**ABOUT THIS EXERCISE**
Show each line of the data below that has the string "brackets" in it.

BEGIN DATA TO EXAMINE

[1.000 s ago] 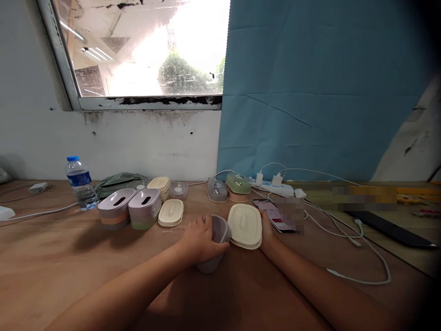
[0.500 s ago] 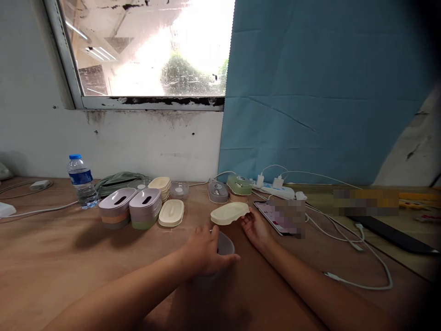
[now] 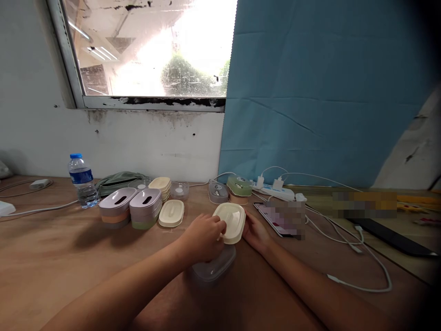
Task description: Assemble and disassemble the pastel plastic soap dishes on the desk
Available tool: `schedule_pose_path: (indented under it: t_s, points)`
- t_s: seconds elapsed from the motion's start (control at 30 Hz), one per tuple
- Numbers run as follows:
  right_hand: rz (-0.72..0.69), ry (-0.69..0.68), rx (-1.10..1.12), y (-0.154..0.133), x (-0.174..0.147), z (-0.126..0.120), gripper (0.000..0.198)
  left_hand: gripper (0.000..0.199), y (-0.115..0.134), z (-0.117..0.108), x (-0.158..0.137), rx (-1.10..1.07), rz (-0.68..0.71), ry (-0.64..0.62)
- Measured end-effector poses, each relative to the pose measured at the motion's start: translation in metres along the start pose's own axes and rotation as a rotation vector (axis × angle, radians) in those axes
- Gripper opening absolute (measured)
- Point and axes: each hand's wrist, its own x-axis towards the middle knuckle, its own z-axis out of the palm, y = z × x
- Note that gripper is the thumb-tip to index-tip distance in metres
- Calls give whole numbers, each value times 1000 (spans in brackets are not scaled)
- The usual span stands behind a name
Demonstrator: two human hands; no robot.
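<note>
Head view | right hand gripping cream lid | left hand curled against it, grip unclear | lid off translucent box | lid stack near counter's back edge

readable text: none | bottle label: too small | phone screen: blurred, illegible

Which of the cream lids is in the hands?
The tilted lid, between left hand and right hand; the single lid and the stacked lids lie untouched, farther left.
</note>
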Motion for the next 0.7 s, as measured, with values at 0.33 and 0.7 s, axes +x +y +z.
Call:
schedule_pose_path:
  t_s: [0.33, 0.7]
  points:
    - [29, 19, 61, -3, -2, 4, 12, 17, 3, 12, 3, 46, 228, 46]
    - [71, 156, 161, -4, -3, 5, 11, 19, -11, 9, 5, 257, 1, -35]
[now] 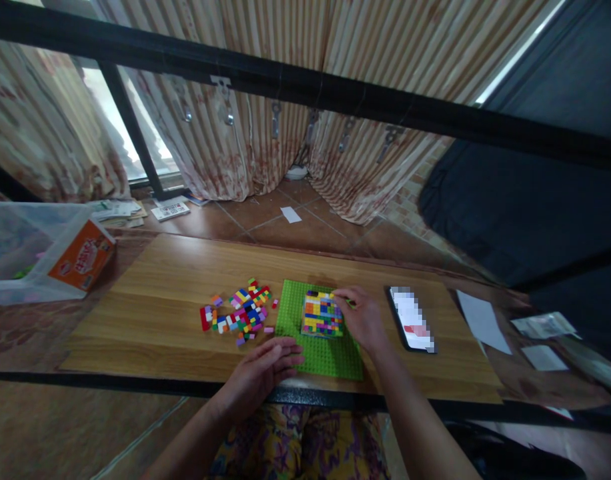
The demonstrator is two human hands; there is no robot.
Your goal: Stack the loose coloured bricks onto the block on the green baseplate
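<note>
A toy-brick block (320,317) is sitting on the baseplate (325,360) near the front table (150,293) edge; the right hand (363,320) is arching over its corner, finger grip unclear; the left hand (265,367) is relaxing, fingers slightly apart.

Striped curtains (225,143) hang across the top of the frame behind a dark bar (305,85). At far left is a clear bin (40,291) with an orange label (83,257). Right of centre, a lit phone (410,319) lies on the wooden counter (150,307). Papers (483,320) lie at right; dark cloth (525,187) fills the upper right.

Brick block (321,316) (multicoloured); on green baseplate (330,361)
</note>
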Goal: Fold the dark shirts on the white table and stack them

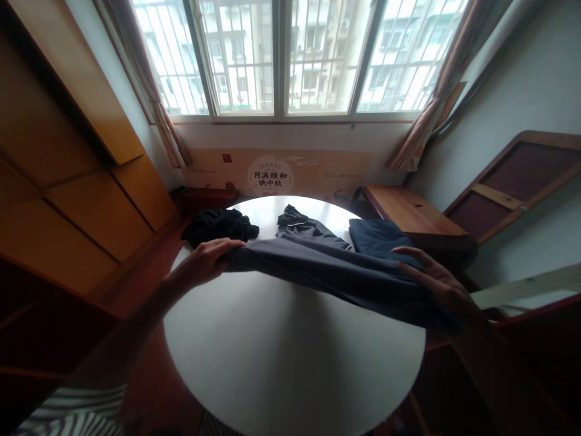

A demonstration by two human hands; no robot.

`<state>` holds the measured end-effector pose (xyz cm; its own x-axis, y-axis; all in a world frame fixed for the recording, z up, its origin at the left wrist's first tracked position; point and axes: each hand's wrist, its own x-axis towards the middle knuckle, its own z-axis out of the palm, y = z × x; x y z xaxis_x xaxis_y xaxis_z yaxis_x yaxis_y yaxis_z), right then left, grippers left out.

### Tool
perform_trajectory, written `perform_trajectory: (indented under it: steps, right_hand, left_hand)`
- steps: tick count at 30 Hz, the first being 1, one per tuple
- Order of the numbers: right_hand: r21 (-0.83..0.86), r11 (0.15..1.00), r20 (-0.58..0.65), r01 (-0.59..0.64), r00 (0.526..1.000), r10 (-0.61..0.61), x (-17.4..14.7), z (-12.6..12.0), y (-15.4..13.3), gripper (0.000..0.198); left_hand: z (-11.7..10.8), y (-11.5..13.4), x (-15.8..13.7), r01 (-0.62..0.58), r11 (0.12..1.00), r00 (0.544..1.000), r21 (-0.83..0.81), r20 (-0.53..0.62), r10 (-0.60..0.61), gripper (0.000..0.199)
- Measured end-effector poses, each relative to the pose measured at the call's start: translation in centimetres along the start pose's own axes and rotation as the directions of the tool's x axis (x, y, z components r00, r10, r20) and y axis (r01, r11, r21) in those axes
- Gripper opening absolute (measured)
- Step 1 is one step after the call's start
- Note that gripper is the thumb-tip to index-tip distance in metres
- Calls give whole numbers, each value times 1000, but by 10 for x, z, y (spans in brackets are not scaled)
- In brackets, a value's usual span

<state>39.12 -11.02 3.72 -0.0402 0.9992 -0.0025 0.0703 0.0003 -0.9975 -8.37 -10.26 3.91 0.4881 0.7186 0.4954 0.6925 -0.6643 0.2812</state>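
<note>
Grip was 2-handed: the left hand (215, 257) grasped the left end of a dark grey garment (308, 260) and the right hand (438, 281) held its other end, presumably to keep the cloth stretched lengthwise and raised over the white worktop (272, 363). Behind it lay a grey piece with white piping (318, 230), perhaps part of the same garment, between a black heap (220, 225) at left and a folded navy cloth (379, 235) at right, seemingly spaced to stay distinct.
</note>
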Motion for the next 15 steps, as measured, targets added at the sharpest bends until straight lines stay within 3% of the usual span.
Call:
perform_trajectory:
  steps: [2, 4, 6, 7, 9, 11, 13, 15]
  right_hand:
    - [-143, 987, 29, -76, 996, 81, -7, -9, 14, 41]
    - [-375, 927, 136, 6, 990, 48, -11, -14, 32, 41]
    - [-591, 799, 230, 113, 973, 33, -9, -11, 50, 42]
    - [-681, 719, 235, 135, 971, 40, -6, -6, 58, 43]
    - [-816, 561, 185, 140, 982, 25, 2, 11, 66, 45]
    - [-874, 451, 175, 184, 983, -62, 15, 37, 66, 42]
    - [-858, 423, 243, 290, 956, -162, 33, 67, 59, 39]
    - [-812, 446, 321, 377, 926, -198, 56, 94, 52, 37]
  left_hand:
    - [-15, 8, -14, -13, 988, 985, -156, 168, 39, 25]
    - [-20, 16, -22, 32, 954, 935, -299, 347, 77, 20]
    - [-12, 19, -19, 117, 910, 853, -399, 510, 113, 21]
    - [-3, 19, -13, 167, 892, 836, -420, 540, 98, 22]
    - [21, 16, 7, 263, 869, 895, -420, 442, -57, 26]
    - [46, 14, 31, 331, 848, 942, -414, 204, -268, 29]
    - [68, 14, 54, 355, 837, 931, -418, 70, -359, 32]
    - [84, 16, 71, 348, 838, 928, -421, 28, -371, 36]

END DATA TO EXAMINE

**SOLUTION TO THIS PROBLEM**
- Calls give whole numbers, each value times 1000 (spans in brackets are not scaled)
- Calls give whole numbers, each value times 1000, but by 10 for x, z, y (spans in brackets are not scaled)
- In brackets, a value's usual span

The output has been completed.